Reads (in both Source and Destination) should batch on bytes read instead of records read. #3439

davinchia · 2021-05-17T13:29:48Z

Tell us about the problem you're trying to solve

Today, we read continue reading records until we hit a batch size - currently 10k. This is fine for most cases. However, this can cause OOM errors for tables with large row size. e.g. a table with an average row size of 2MB will require a RAM of 20GB.

This is pretty simple for Destinations - since Destinations read record by record, they can check memory usage after each record and stop at a preconfigured limit to the maximum available heap size.

This is slightly trickier for Sources. Sources read data in batches - the only way to know how much memory a batch of data requires is to read the data. We'd probably need some sort of dynamic batching algorithm here, and a way to recover from memory exceptions.

Describe the solution you’d like

This should also take into account byte size as well. e.g. Insert the records if the record or byte limit is hit, whichever comes first.

┆Issue is synchronized with this Asana task by Unito

rparrapy · 2021-06-03T15:23:22Z

This is a very high priority to me. I have 2 databases that I need to sync that make heavy usage of jsonb columns and long strings, which crash in Airbyte. Perhaps making batch size configurable per connection would be an intermediate solution? (if smart batching is more complex and will take more time).

davinchia · 2021-06-08T08:19:19Z

@rparrapy does Airbyte work with those tables at all? Or are those tables 'left' out of syncs?

jrhizor · 2021-06-08T18:34:57Z

@rparrapy Right now we have fixed batching by number of rows. Our first step will probably be to have fixed batching by byte size, and then adding more configurability later on.

ajzo90 · 2021-06-08T18:51:52Z

Regarding batching on the source side:
Is this for some specific implementation?
I assuming this issue is for databases, since they are of more generic character, then APIs.
Maybe I'm missing something, but why is batching required in the first place? All read queries should be of kind select a,b,c,... from X where y >= cursor, and that should be perfectly fine to stream from most databases.

jrhizor · 2021-06-08T19:05:04Z

Destination batching is the most common where people are encountering issues. DB sources stream how you're describing and some API sources do as well.

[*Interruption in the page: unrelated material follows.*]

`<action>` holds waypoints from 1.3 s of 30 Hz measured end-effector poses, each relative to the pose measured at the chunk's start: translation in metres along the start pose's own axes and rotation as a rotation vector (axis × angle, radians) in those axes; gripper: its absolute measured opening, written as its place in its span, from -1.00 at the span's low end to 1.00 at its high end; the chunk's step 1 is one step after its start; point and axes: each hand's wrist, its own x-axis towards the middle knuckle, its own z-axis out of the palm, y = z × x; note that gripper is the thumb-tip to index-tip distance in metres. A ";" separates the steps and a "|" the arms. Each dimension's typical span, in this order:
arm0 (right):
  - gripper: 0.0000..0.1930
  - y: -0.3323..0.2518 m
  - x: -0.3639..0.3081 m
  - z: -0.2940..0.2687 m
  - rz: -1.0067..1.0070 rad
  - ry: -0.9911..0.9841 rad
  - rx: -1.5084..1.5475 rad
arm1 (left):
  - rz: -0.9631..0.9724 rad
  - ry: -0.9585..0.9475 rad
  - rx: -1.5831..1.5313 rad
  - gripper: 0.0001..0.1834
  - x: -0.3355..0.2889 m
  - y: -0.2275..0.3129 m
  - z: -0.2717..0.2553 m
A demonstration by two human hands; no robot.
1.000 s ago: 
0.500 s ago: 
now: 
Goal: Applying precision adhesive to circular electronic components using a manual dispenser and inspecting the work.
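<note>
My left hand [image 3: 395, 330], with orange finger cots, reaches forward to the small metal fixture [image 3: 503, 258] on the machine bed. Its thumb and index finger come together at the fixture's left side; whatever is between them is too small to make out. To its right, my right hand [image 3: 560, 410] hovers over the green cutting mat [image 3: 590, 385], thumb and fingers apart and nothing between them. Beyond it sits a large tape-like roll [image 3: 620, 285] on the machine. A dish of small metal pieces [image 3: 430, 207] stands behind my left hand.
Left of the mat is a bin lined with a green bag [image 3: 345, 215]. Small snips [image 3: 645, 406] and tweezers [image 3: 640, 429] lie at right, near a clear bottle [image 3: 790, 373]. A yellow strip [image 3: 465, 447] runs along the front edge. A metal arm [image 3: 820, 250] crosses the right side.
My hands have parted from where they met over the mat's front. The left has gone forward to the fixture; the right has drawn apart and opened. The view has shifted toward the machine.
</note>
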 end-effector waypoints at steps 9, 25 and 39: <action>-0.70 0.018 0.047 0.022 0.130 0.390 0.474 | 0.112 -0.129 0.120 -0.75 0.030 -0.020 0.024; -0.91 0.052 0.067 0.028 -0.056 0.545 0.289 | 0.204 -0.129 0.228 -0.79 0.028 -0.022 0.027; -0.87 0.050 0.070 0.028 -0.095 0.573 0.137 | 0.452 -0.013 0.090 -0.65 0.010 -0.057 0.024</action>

For APIs some have configurable "page" sizes where they load some fixed number of records at a time. I actually don't know of a specific case where users have run into memory problems on the source side like this. @davinchia do you have any examples of sources that are exhibiting memory problems due to source-side batching strategies?

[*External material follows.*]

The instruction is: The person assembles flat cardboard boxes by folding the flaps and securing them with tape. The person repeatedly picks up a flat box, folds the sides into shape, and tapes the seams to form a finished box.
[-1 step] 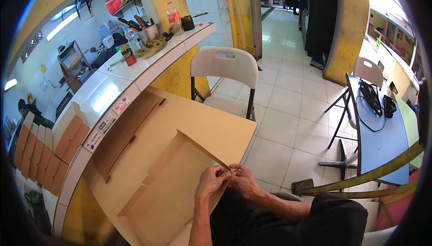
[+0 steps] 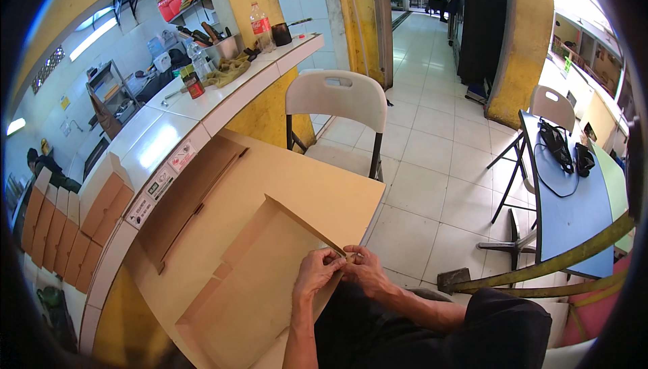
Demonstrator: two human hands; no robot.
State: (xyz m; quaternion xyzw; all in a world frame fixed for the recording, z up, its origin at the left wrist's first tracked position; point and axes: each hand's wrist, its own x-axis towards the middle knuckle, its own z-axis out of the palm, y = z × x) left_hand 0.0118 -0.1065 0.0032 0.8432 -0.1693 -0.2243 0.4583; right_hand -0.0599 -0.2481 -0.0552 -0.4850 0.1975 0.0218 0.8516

rparrapy · 2021-06-08T19:12:32Z

@rparrapy does Airbyte work with those tables at all? Or are those tables 'left' out of syncs?

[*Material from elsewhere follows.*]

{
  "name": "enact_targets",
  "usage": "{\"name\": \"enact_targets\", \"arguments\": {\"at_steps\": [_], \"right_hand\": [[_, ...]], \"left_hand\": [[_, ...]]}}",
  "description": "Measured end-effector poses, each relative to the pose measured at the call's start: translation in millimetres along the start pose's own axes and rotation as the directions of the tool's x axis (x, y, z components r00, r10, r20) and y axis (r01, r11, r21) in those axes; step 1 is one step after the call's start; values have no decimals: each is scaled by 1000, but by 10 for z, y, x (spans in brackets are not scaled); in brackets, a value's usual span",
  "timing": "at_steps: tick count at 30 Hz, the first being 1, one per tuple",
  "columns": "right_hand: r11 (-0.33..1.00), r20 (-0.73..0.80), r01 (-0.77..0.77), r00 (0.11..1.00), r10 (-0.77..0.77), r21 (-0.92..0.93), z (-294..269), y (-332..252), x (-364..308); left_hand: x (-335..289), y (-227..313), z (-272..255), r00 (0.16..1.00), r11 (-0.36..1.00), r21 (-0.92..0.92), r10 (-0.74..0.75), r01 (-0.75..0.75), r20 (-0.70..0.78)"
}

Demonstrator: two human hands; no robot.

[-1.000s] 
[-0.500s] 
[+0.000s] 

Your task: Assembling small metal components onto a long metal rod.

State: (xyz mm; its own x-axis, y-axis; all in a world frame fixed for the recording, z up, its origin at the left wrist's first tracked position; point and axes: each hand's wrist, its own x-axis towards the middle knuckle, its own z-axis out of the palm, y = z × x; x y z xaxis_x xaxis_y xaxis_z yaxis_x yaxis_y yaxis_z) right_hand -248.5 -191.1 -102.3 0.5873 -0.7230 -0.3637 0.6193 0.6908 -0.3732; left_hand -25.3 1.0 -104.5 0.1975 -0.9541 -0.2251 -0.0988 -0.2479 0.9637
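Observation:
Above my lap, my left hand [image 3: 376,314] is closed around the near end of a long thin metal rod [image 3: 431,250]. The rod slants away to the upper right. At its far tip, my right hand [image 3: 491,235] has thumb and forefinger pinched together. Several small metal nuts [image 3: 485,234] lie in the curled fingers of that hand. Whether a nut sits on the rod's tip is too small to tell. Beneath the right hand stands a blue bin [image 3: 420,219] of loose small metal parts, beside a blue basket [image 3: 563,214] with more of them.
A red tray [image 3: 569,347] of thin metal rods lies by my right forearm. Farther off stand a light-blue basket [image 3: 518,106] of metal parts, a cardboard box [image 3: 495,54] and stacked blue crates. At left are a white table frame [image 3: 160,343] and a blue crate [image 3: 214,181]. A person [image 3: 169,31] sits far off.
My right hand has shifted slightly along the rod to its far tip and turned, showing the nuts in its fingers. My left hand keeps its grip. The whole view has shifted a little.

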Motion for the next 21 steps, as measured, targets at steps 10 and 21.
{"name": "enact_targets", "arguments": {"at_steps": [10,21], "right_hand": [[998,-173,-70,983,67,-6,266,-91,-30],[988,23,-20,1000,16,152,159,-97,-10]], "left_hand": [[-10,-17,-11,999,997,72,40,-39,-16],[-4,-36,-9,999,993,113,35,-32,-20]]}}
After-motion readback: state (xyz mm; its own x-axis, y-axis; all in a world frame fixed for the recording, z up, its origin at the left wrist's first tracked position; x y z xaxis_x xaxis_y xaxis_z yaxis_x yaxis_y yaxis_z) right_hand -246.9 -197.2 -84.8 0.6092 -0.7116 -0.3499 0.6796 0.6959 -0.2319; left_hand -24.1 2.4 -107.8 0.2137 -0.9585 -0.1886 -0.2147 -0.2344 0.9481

I had to remove those tables in order to complete a sync.

davinchia · 2021-06-09T00:09:05Z

@jrhizor any DB Source with a large average row size will run into this issue. This isn't a problem for APIs since those mostly consume data greedily.

Maybe I'm missing something, but why is batching required in the first place? All read queries should be of kind select a,b,c,... from X where y >= cursor, and that should be perfectly fine to stream from most databases.

@ajzo90 cursors don't apply to full refresh. for incremental, this is an issue because the system still needs to decide how many records to read into memory at once. e.g. if there are 50k records within the where clause, some sort of batching still needs to happen under the hood.

ajzo90 · 2021-06-09T03:37:21Z

Sorry for the confusion, you can ignore the cursor in the query example. It's not that important, I just put it there as an example in case batching originated from queries like that.

It doesn't change the point regarding streamability. Given that the db protocol support streaming, you don't need to buffer anything on the receive side.

In your example: the result from the query that returns 50k records can be streamed and it's possible to emit record by record to stdout. I don't see why batching would be required.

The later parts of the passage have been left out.